Und der Trend hält weiter an, wie der an der Humboldt-Universität zu Berlin lehrende Sozialwissenschaftler Rainer Münz im Rahmen der diesjährigen Alpbacher Gesundheitsgespräche illustrierte: "Im Jahr 2050 werden Frauen 88 Jahre und Männer 83 Jahre alt werden." Die Folgen für die Altersverteilung in der Bevölkerung sind - zusammen mit der schrumpfenden Geburtenziffer - erheblich: "Derzeit sind 1,6 Millionen Österreicherinnen und Österreicher - also ein Fünftel der Bevölkerung - über 60 Jahre alt", weiß Münz. "In 50 Jahren werden es mit drei Millionen bereits 30 Prozent sein."

Die wenigsten sind jedoch mit 70 oder 80 Jahren körperlich und geistig so jung geblieben wie Madame Calment: Vor allem chronisch-degenerative Krankheiten - dazu gehören Erkrankungen des Stütz- und Bewegungssystems, des Herz-Kreislaufsystems und des zentralen Nervensystems sowie psychische Erkrankungen - machen den Alten von heute und morgen das Leben schwer.
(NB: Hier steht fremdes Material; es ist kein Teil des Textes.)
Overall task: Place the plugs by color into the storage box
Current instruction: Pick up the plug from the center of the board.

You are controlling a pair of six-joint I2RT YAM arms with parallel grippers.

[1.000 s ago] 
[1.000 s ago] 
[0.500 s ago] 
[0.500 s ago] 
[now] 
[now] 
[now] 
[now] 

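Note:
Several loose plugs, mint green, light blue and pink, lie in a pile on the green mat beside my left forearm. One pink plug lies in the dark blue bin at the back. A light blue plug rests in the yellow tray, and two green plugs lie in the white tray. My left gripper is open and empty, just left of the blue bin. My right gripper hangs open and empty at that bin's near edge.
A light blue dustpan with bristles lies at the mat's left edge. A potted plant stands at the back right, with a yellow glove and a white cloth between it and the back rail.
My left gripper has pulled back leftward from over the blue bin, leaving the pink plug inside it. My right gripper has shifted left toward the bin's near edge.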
Schon jetzt spricht die Todesursachen-Statistik Bände: 54 Prozent der Bevölkerung sterben heutzutage an Herz-Kreislauf-Erkrankungen, 26 Prozent an Krebs.
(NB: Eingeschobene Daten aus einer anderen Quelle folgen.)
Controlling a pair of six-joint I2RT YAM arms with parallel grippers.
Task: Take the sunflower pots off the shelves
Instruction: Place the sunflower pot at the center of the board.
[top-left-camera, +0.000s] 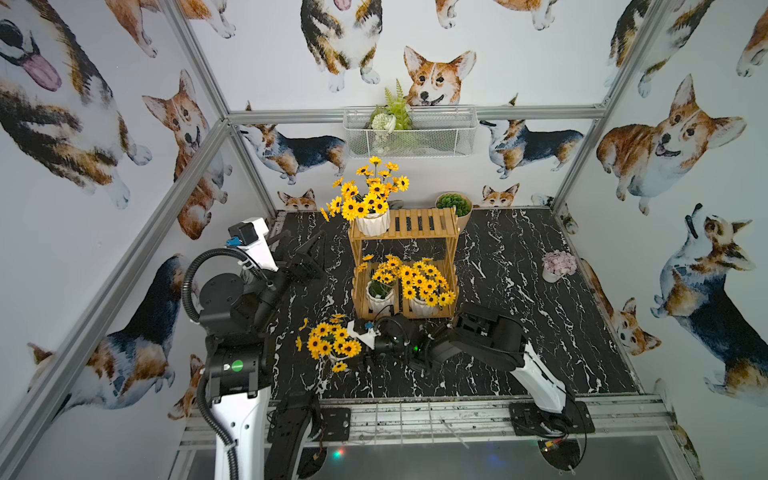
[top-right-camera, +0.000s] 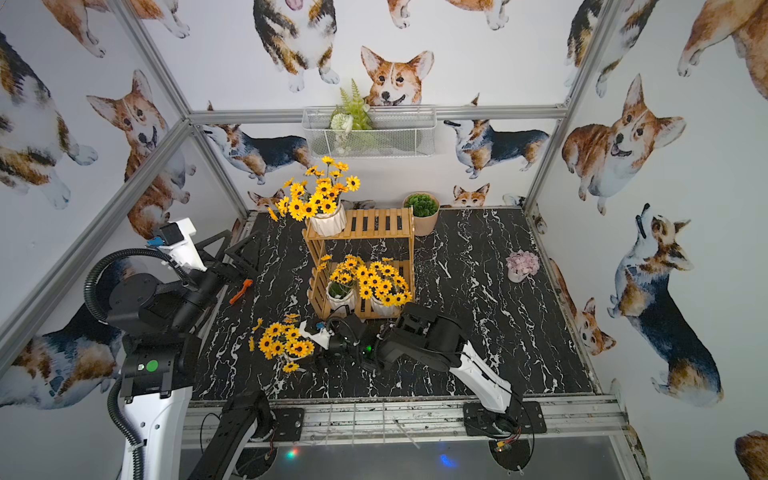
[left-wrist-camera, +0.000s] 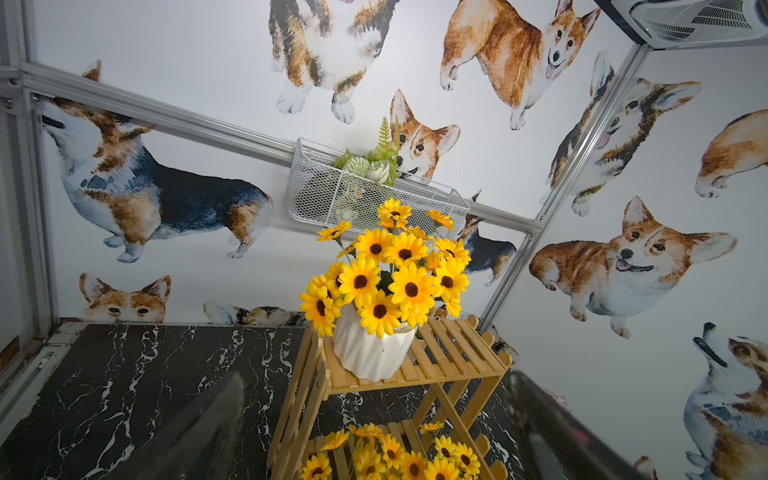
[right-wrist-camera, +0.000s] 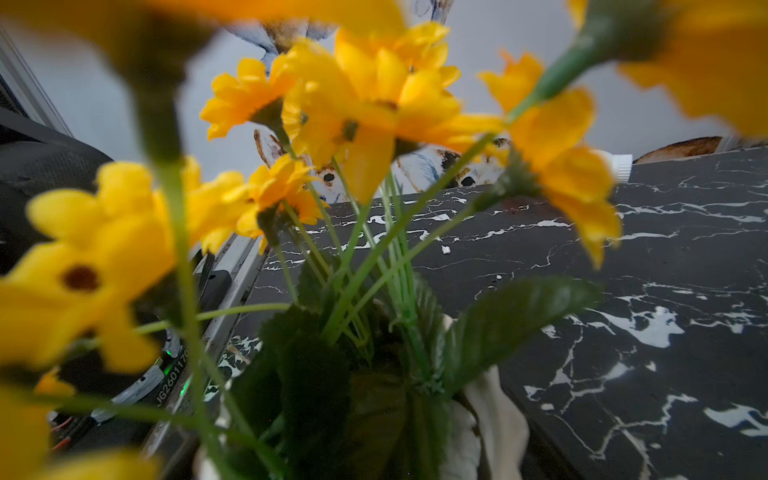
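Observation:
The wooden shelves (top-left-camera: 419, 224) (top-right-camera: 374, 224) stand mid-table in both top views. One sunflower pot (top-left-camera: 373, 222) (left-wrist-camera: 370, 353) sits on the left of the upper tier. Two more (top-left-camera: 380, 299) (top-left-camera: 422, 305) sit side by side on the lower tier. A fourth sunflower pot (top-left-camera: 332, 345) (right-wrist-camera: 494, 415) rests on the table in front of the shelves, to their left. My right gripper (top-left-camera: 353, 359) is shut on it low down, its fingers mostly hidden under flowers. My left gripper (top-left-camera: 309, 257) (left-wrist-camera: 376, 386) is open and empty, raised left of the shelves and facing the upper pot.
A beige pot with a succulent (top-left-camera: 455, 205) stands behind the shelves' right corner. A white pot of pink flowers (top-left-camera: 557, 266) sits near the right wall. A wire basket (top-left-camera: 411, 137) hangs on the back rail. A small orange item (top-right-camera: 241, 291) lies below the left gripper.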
Durch die steigende Lebenserwartung werden künftig immer mehr Menschen auch an Alzheimer, Altersdepressionen, Parkinson, Osteoporose oder Inkontinenz laborieren - eine enorme Herausforderung für den dürftig ausgebauten Pflegebereich. Laut Gesundheitsministerin Maria Rauch-Kallat wird sich die Zahl der Pflegebedürftigen von derzeit 450.000 sogar verdoppeln. Durchschnittliche Pflegedauer: sieben Jahre.
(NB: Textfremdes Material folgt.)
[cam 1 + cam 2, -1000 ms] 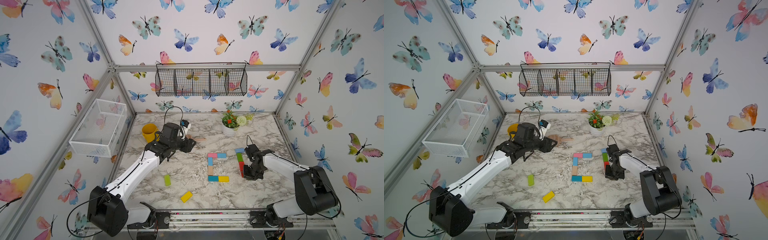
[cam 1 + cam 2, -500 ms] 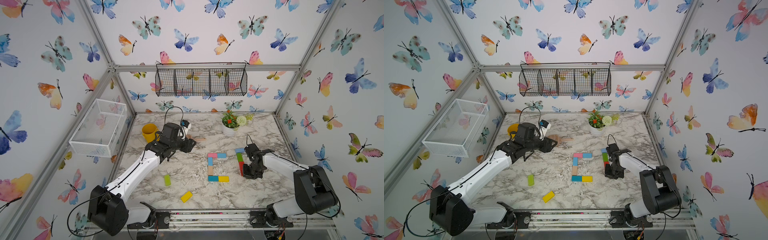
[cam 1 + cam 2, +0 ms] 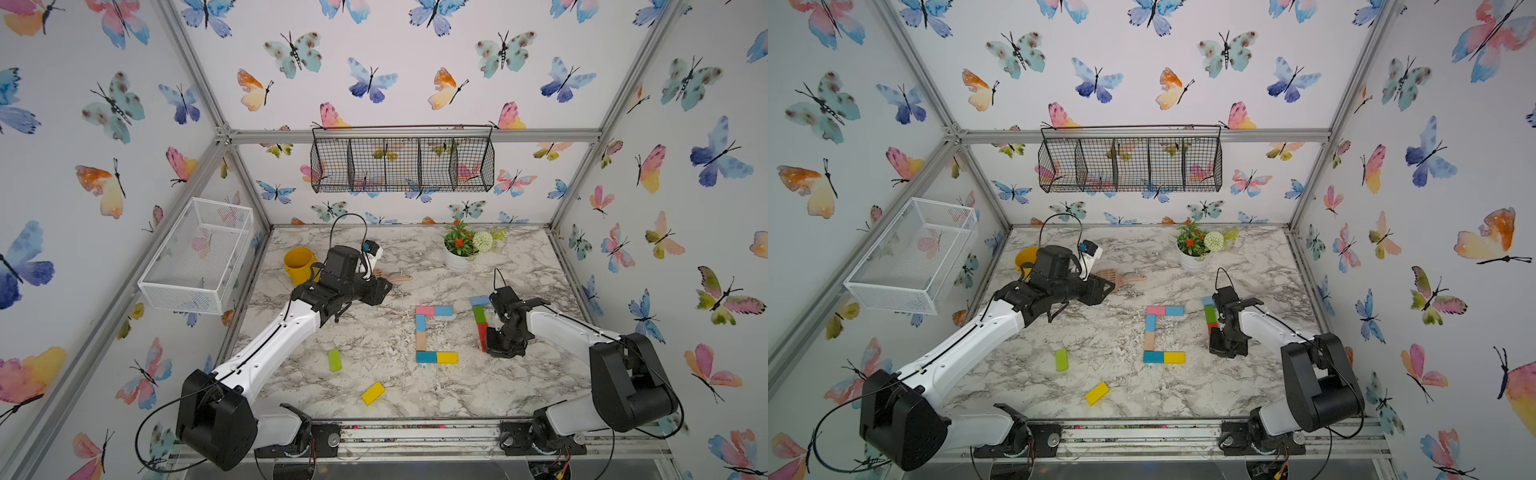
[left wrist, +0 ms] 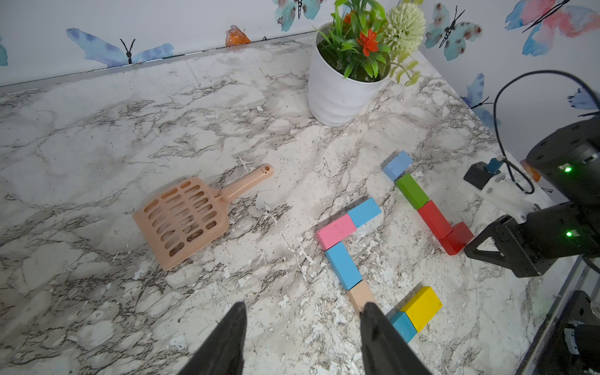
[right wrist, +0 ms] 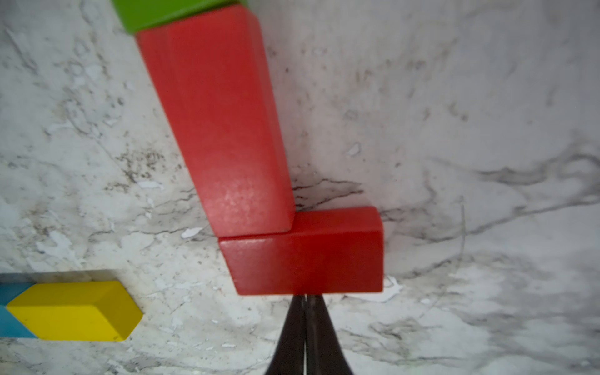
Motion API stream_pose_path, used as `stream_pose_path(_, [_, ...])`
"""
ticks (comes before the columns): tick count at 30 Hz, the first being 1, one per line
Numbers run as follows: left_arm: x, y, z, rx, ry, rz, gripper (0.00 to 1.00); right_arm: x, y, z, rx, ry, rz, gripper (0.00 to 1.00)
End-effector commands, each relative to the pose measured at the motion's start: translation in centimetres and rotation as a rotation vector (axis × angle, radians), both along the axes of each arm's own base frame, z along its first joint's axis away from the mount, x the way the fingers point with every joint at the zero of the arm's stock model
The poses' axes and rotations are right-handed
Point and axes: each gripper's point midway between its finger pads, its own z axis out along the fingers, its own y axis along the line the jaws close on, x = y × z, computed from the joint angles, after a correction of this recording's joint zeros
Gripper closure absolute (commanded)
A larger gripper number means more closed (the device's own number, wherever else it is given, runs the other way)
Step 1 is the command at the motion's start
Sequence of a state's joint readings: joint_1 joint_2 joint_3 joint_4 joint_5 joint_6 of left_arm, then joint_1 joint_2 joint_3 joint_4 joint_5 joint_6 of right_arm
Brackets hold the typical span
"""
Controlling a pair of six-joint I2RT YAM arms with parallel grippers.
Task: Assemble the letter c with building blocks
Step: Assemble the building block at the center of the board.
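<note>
In both top views a C of building blocks (image 3: 421, 341) is laid flat on the marbled desk (image 3: 415, 257), just right of the frame's centre, and its outline is judged complete. Right of it a second column is laid end to end — a light blue block (image 3: 478, 300), a green block (image 3: 479, 314) and a long red block (image 3: 482, 332). The right claw (image 3: 494, 351) is lowered at the column's lower end. A lime block (image 3: 1061, 360) and a loose yellow block (image 3: 1096, 393) are scattered lower left of centre, well apart from both figures. The left claw (image 3: 386, 288) is held above the desk, upper left of the C, near a tan scoop (image 3: 1109, 277).

In the left wrist view the left claw (image 4: 302, 328) is shown half open and empty. A crosswise red block (image 4: 457, 238) is seen set against the end of the long red block.

In the right wrist view the right claw (image 5: 305, 303) is shown pinched shut on nothing, its tips pressed to the long side of the crosswise red block (image 5: 308, 251).

Trouble is to be expected from that single point of contact. If the block is pushed harder, it can be pivoted about the tips, or the long red block can be driven out of line with the green one — and the column skewed. The tips could also be ridden up over the block's edge.
</note>
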State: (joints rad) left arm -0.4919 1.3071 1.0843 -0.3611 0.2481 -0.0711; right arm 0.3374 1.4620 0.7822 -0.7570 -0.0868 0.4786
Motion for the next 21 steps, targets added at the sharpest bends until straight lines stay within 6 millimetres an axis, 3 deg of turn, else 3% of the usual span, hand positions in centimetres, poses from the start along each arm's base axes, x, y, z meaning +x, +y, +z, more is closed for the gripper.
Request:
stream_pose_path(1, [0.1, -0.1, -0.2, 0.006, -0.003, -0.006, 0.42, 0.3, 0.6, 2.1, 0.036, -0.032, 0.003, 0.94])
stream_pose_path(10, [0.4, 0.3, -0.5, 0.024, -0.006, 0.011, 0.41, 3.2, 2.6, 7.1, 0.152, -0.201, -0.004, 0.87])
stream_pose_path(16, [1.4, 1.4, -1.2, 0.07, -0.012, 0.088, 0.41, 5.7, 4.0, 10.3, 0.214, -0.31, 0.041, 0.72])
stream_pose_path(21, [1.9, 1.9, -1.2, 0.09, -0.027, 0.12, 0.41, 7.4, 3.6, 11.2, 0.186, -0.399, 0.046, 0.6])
So deutlich der Alterungsprozess äußerlich zu Tage tritt, so unklar ist nach wie vor, was sich dabei im Inneren des Körpers vollzieht. Glaubt man dem Alternsforscher Tom Kirkwood von der Universität in Newcastle, so ist Altern die Folge einer Anhäufung von Fehlern. Jede einzelne der 100 Billionen Zellen des menschlichen Körpers teilt sich im Laufe des Lebens 50 Mal, bis sie den programmierten Zelltod (Apoptose) erleidet. Bei diesem "Kopiervorgang" entstünden Zelldefekte, die schließlich zu funktionalen Störungen der Organe und des Gewebes führen und den Körper altern lassen. Am Ende bricht der Organismus völlig zusammen - er stirbt. Spezifische Alternsgene gebe es nach Kirkwood jedenfalls nicht. "Wir sind von Natur aus nicht programmiert, zu sterben, wir sind programmiert zum Überleben." Wie gut ein Mensch überlebt, wie alt er also wird, hängt laut Kirkwood nur zu rund 25 Prozent von seinen Genen ab. Ebenso wichtig sind die Ernährung, der Lebensstil und nicht zuletzt die Umgebung. "Inaktivität und Isolation beschleunigen den körperlichen und geistigen Verfall", so Kirkwood.

Viele Liebe, wenig Fleisch

Auch der Innsbrucker Alternsforscher Georg Wick (siehe Interview) weiß um diese Zusammenhänge. Sein pointiertes Gegenrezept für Active Aging: "Lieben, Laufen, Lernen." Unter "Lieben" seien neben sexueller Betätigung vor allem persönliche Kontakte gemeint, so Wick; unter "Laufen" die Bedachtnahme auf den eigenen Körper - etwa durch regelmäßige Bewegung und eine "mediterrane Lebensweise" mit viel Gemüse und Teigwaren und wenig Fleisch; und unter "Lernen" regelmäßiges, geistiges Fitnesstraining.

Dass nur Asketen gesund altern und zu Methusalems avancieren könnten, sei nach Wick jedenfalls ein Irrglaube: "Man muss sich nicht kasteien." Bestes Beispiel ist Madame Calment. Mehr als ihre kleinen Laster zählte offensichtlich ihre positive Einstellung zum Leben: "Ich freute mich, wann immer ich konnte."